On the development side, we conducted some preliminary experiments in order to extend Alt-Ergo with a model generation feature. This capability is useful to derive concrete test-cases that may either exhibit erroneous behaviors of the program being verified or bugs in its formal specification.

In a first step, we concentrated on model generation for the combination of the theories of uninterpreted functions and linear integer arithmetic. The following example illustrates this problem:

logic f : int -> int
logic x, y : int

goal g: 2*x >= 0 -> y >= 0 -> f(x) <> f(y) -> false

We have a satisfiable (but non-valid) formula, where x and y are in the integer intervals [0,+infinity[ and f(x) <> f(y). We would like to find concrete values for x, y and f that satisfy the formula. A first attempt to answer this question may be the following:

  • From an arithmetic point of view, x = 0 and y = 0 are possible values for x and y. So, Linear arithmetic suggests this partial model to other theories.

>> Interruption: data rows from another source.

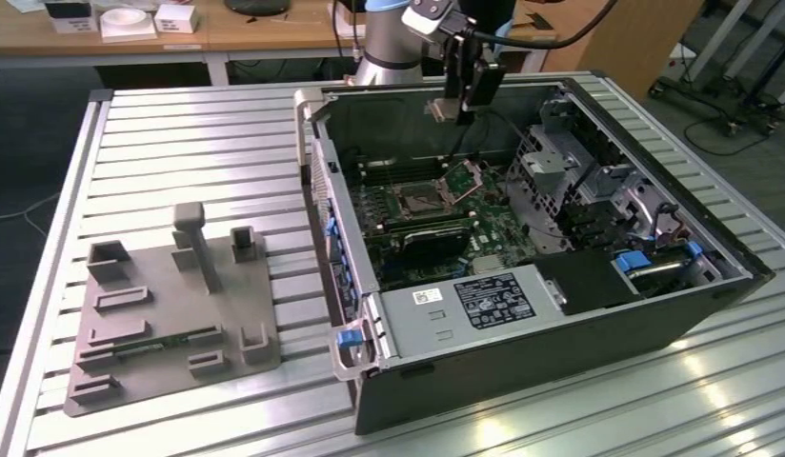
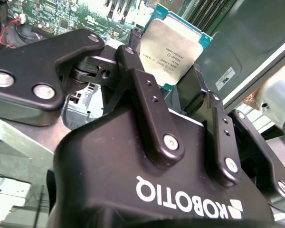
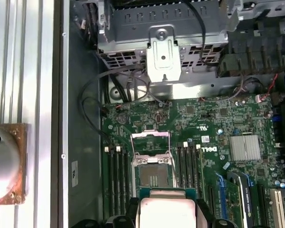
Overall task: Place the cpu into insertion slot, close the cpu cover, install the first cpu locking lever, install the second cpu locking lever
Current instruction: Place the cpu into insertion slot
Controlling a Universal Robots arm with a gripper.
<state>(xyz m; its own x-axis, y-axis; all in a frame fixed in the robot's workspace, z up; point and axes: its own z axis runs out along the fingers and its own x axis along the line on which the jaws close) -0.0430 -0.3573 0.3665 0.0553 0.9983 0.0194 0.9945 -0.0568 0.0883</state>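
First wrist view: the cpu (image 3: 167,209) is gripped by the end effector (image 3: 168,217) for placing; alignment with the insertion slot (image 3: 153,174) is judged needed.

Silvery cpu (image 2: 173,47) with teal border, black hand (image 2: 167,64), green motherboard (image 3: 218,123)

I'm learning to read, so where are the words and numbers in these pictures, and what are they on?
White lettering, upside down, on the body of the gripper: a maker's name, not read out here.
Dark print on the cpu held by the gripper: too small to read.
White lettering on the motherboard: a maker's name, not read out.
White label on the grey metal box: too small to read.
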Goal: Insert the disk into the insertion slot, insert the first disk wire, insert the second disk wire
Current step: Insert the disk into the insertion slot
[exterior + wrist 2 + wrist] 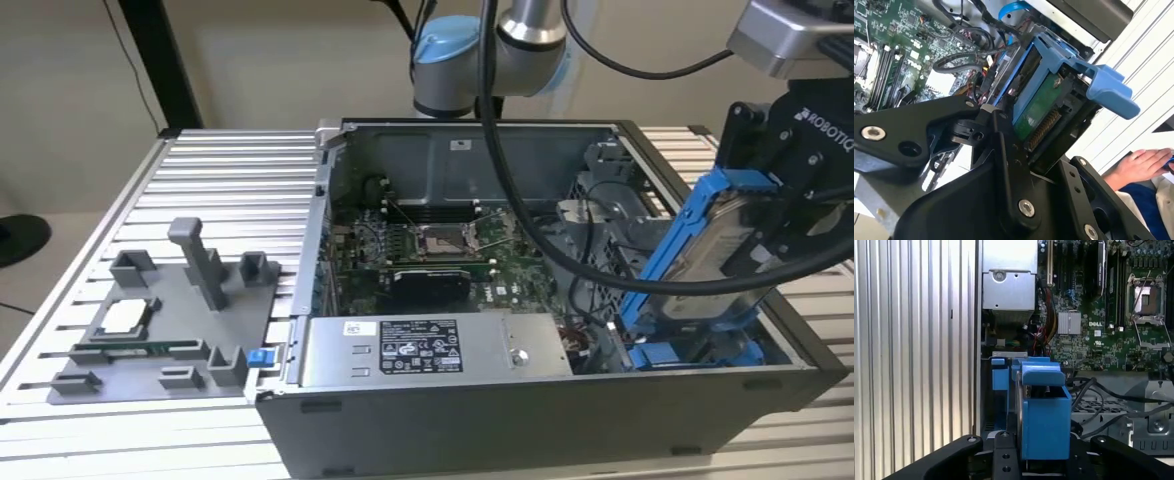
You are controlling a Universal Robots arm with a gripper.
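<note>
The gripper point(781, 235) is grasping the disk point(714, 240) and holding it tilted above the corner of the computer case point(534, 425) on the exterior view's right. The disk's lower end is dipping inside the case, down by the insertion slot point(694, 352) (whether it is touching the blue rails, I cannot tell). A thick black cable point(534, 240) is drooping over the inside of the case beside the disk. In the second wrist view the disk's blue tab point(1109, 87) is sticking out past the gripper, and a person's hand point(1141, 165) is lying well outside the case.
</note>
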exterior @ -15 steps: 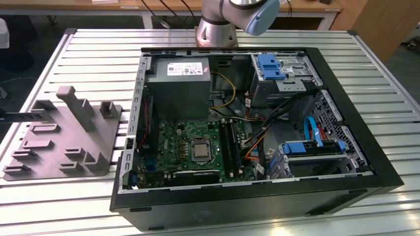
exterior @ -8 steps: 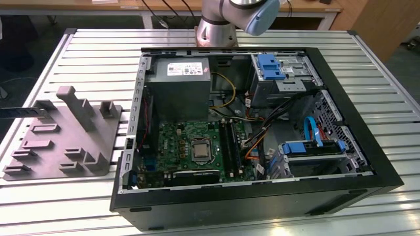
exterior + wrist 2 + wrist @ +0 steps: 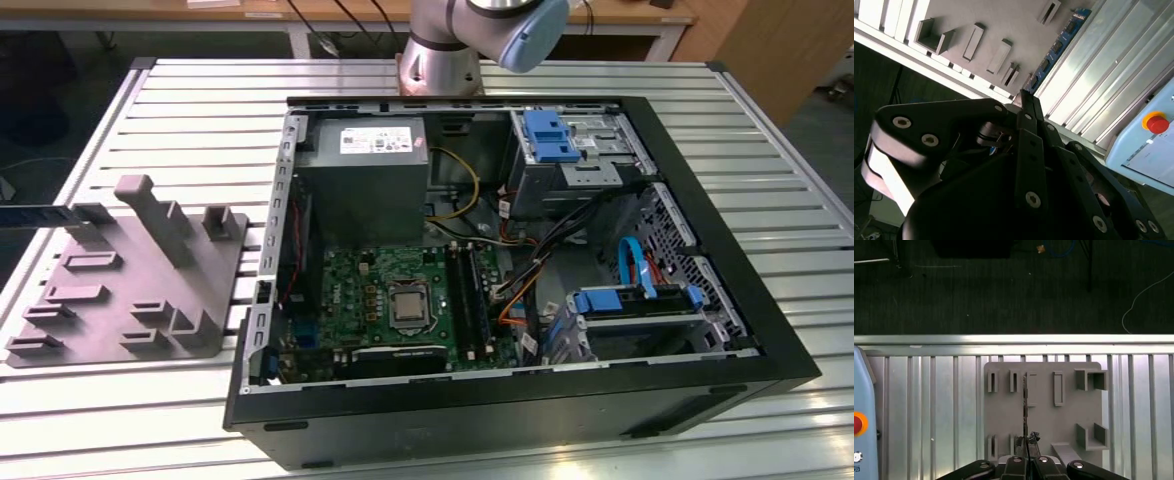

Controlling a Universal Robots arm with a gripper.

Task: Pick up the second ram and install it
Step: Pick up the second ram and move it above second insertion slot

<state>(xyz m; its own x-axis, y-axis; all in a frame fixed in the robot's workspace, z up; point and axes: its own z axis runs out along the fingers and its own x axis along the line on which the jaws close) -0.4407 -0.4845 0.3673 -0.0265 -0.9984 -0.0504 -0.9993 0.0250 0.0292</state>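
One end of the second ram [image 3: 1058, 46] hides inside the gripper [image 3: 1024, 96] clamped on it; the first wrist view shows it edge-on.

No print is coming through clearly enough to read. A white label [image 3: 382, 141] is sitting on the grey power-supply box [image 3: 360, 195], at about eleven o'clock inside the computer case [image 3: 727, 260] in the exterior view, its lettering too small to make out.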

  • The theory of uninterpreted functions cannot agree with this solution. In fact, x = y = 0 would imply f(x) = f(y), which contradicts f(x) <> f(y). More generally, x should be different from y.

  • Now, if linear arithmetic suggests, x = 0 and y = 1, the theory of uninterpreted functions will agree. The next step is to find integer values for f(0) and f(1) such that f(0) <> f(1).

After having implemented a brute force technique that tries to construct such models, our main concern now is to find an elegant and more efficient 'divide and conquer' strategy that allows each theory to compute its own partial model with guarantees that this model will be coherent with the partial models of the other theories. It would be then immediate to automatically merge these partial solutions into a global one.